What to produce => Transcribe the entries below without changing a word, and omit every picture.

Supplied entries =>
Segment Open

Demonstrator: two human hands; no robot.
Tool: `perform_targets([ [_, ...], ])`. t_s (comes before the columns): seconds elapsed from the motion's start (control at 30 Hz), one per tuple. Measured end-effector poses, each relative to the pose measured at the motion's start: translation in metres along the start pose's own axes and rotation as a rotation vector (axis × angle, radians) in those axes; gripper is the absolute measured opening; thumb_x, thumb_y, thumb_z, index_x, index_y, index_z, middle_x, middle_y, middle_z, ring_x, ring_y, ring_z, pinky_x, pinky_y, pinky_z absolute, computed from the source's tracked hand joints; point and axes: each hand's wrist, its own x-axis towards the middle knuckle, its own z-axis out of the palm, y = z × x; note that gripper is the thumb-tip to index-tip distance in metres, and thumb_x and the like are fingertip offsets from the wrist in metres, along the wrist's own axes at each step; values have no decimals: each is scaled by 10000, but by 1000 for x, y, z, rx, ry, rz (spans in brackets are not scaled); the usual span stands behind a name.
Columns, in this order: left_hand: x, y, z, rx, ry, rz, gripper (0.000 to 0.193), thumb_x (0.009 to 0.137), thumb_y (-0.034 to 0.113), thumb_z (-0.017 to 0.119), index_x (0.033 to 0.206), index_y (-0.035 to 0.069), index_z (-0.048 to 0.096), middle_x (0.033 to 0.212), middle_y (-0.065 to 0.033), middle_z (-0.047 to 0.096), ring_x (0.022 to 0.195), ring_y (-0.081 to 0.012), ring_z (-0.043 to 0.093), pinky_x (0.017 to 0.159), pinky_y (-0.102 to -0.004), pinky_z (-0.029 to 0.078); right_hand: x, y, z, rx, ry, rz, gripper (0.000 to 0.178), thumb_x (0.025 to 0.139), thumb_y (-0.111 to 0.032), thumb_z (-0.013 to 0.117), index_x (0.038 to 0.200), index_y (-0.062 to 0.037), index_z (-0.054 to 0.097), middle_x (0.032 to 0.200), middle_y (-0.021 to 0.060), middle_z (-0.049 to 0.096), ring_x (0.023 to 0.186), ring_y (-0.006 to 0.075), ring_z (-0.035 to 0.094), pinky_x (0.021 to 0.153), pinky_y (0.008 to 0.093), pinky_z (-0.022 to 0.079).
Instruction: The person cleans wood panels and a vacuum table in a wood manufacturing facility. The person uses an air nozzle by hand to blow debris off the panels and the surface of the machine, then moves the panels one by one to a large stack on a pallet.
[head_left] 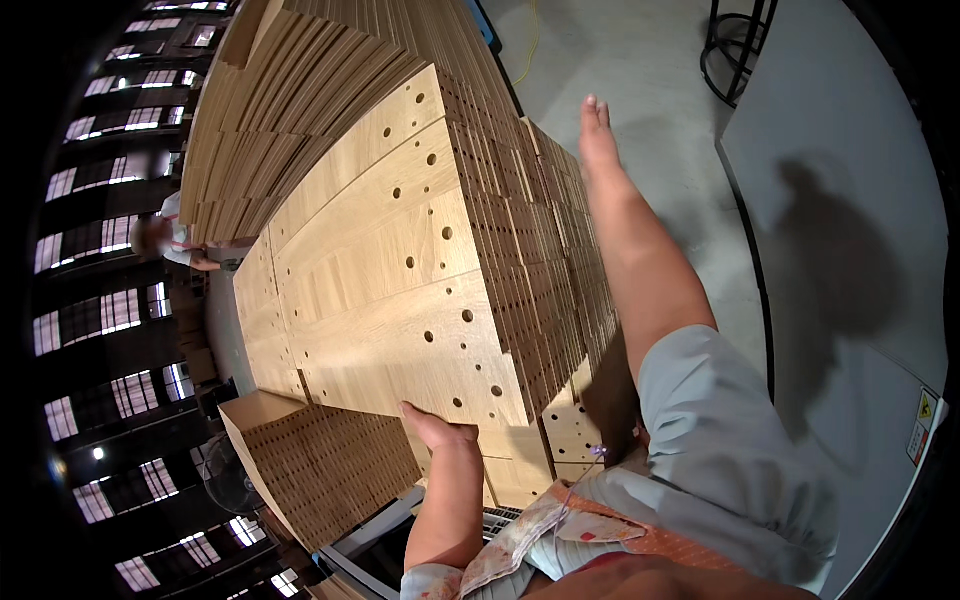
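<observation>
A stack of pale wooden panels (370, 250) drilled with round holes stands before me. My left hand (440, 430) touches the near edge of the top panel, its thumb side at the panel's rim. The other fingers of that hand are hidden below the edge, so its grip does not show. My right hand (598, 140) reaches forward along the right side of the stack, with fingers stretched out straight and holding nothing. Whether it touches the panels' drilled side edges (530, 240) cannot be made out.
Taller piles of boards (320, 90) rise behind the stack. Another drilled pile (330, 460) stands at lower left, near a fan (228, 475). A grey cabinet-like surface (830, 230) borders the right side, with a black stool (735, 60) beyond. Another person (175, 235) stands at far left.
</observation>
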Motion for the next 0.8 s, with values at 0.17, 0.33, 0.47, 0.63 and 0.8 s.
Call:
perform_targets([
  [0.17,13,-3,-20,-69,-43,-10,655,915,590,251,1404,160,311,1439,-65,337,1282,-300,373,1032,-456,347,-2,54,59,-291,-280,68,927,839,-722,281,1459,-97,-9,1525,143,8,1402,309,51,1126,453,127],
  [0.33,19,-3,-25,-39,-36,19,684,908,600,267,1409,136,295,1449,-75,316,1292,-309,349,1052,-441,313,6,20,36,116,-220,-24,863,872,-694,224,1464,-107,2,1516,128,120,1347,284,272,1078,404,274],
  [0.47,23,-4,-20,-2,-36,17,646,918,572,229,1404,155,308,1430,-68,346,1271,-317,382,1030,-463,345,22,74,64,-362,-328,-83,944,812,-764,238,1464,-125,-4,1528,127,-20,1408,282,6,1117,473,145],
  [0.63,17,2,-16,2,-15,6,631,921,561,210,1402,167,317,1419,-66,367,1266,-322,392,1027,-474,354,25,39,35,-258,-268,186,905,828,-749,229,1467,-142,25,1531,104,23,1405,281,44,1125,431,103],
  [0.8,17,-7,-22,-3,-24,-45,627,924,555,198,1407,170,306,1421,-69,361,1267,-325,390,1032,-479,350,6,64,49,-332,-307,-7,946,813,-755,286,1456,-167,-84,1528,107,-77,1406,288,-53,1130,452,64],
])
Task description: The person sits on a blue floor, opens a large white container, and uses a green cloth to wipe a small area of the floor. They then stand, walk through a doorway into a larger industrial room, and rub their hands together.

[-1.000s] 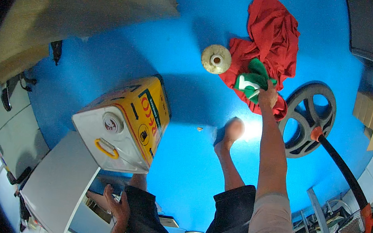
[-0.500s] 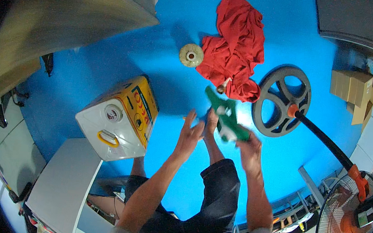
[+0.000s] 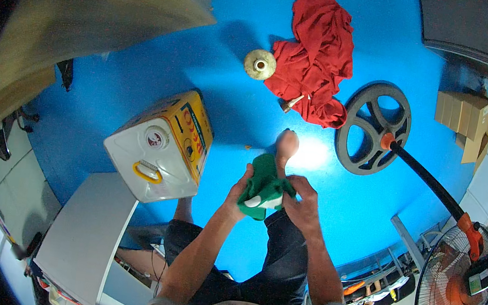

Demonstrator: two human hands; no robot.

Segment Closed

Answer space =>
Demonstrator: two human hands; no robot.
Tool: `perform_targets([ [_, ...], ])`. t_s (comes before the columns): seconds elapsed from the motion's start (control at 30 Hz), one per tuple. Measured end-effector poses, each relative to the pose measured at the motion's start: translation in metres along the start pose's own axes and rotation as a rotation vector (axis × angle, radians) in those axes; gripper is the absolute measured opening; thumb_x, thumb_y, thumb_z, index_x, index_y, index_z, middle_x, middle_y, middle_z, ring_x, ring_y, ring_z, pinky_x, pinky_y, pinky_z absolute, computed from the source's tracked hand joints; point and axes: each hand's wrist, its own x-axis towards the middle knuckle, its own z-axis out of the palm, y = z × x; note that gripper is the thumb-tip to index-tip distance in metres, and thumb_x and the like are fingertip offsets from the wrist in metres, along the wrist's own axes at each step; values have no decimals: each is scaled by 10000, but by 1000 for x, y, z, rx, ry, rz (spans in brackets are not scaled); the usual span stands behind a name.
Columns, in this order: left_hand: x, y, z, rx, ry, rz, gripper (0.000 to 0.193), thumb_x (0.009 to 0.137), thumb_y (-0.034 to 0.113), thumb_z (-0.017 to 0.119), index_x (0.033 to 0.206), index_y (-0.035 to 0.069), index_z (-0.048 to 0.096), middle_x (0.033 to 0.212), middle_y (-0.065 to 0.033), middle_z (-0.047 to 0.096), ring_x (0.022 to 0.195), ring_y (-0.081 to 0.012), ring_z (-0.043 to 0.093), pinky_x (0.017 to 0.159), pinky_y (-0.102 to -0.004), pinky_z (-0.029 to 0.078); right_hand: x, y, z, rx, ry, rz, gripper (0.000 to 0.178), thumb_x (0.025 to 0.139), thumb_y (-0.111 to 0.032), thumb_z (-0.013 to 0.117), index_x (0.038 to 0.200), index_y (-0.062 to 0.037), index_z (-0.054 to 0.097), middle_x (0.032 to 0.200), middle_y (-0.021 to 0.060), middle_z (-0.049 to 0.096), ring_x (0.023 to 0.186), ring_y (-0.006 to 0.075), ring_z (-0.035 to 0.094), pinky_x (0.021 to 0.153), pinky_y (0.008 to 0.093), pinky_z (-0.022 to 0.079).
Instruction: The person cleans wood panels and a vacuum table in a wood manufacturing facility. The person uses an air nozzle by hand to blow debris off the panels and the surface of the machine, then moves the panels one by one to a large stack on a pallet.
[head_left] 
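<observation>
A stack of pale wooden panels (370, 250) drilled with round holes stands before me. My left hand (440, 430) touches the near edge of the top panel, its thumb side at the panel's rim. The other fingers of that hand are hidden below the edge, so its grip does not show. My right hand (598, 140) reaches forward along the right side of the stack, with fingers stretched out straight and holding nothing. Whether it touches the panels' drilled side edges (530, 240) cannot be made out.
Taller piles of boards (320, 90) rise behind the stack. Another drilled pile (330, 460) stands at lower left, near a fan (228, 475). A grey cabinet-like surface (830, 230) borders the right side, with a black stool (735, 60) beyond. Another person (175, 235) stands at far left.
</observation>
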Motion for the next 0.8 s, with values at 0.17, 0.33, 0.47, 0.63 and 0.8 s.
Call:
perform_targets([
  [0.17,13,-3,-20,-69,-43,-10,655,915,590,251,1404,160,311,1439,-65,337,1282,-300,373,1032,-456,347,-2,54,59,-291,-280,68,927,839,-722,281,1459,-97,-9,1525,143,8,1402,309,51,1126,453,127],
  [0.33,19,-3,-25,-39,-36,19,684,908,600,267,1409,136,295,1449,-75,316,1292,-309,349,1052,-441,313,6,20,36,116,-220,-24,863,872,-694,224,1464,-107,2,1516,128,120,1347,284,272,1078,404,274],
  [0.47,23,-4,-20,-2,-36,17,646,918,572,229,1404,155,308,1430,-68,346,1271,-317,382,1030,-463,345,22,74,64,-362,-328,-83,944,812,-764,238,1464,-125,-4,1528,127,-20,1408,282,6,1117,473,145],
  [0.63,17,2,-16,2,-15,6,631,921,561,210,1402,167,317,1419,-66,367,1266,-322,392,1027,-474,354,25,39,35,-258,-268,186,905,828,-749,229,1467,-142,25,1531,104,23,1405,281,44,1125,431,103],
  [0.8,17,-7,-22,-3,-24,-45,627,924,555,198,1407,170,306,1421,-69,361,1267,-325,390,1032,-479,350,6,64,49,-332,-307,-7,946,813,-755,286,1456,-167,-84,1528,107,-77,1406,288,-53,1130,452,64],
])
Task description: The person sits on a blue floor, opens a large white container, and uses a green cloth to wipe a small area of the floor. They then stand, walk through a doorway into a larger industrial room, and rub their hands together.

[-1.000s] 
[-0.500s] 
[+0.000s] 

Demonstrator: two human hands; no robot.

Apart from this answer, nothing more is required.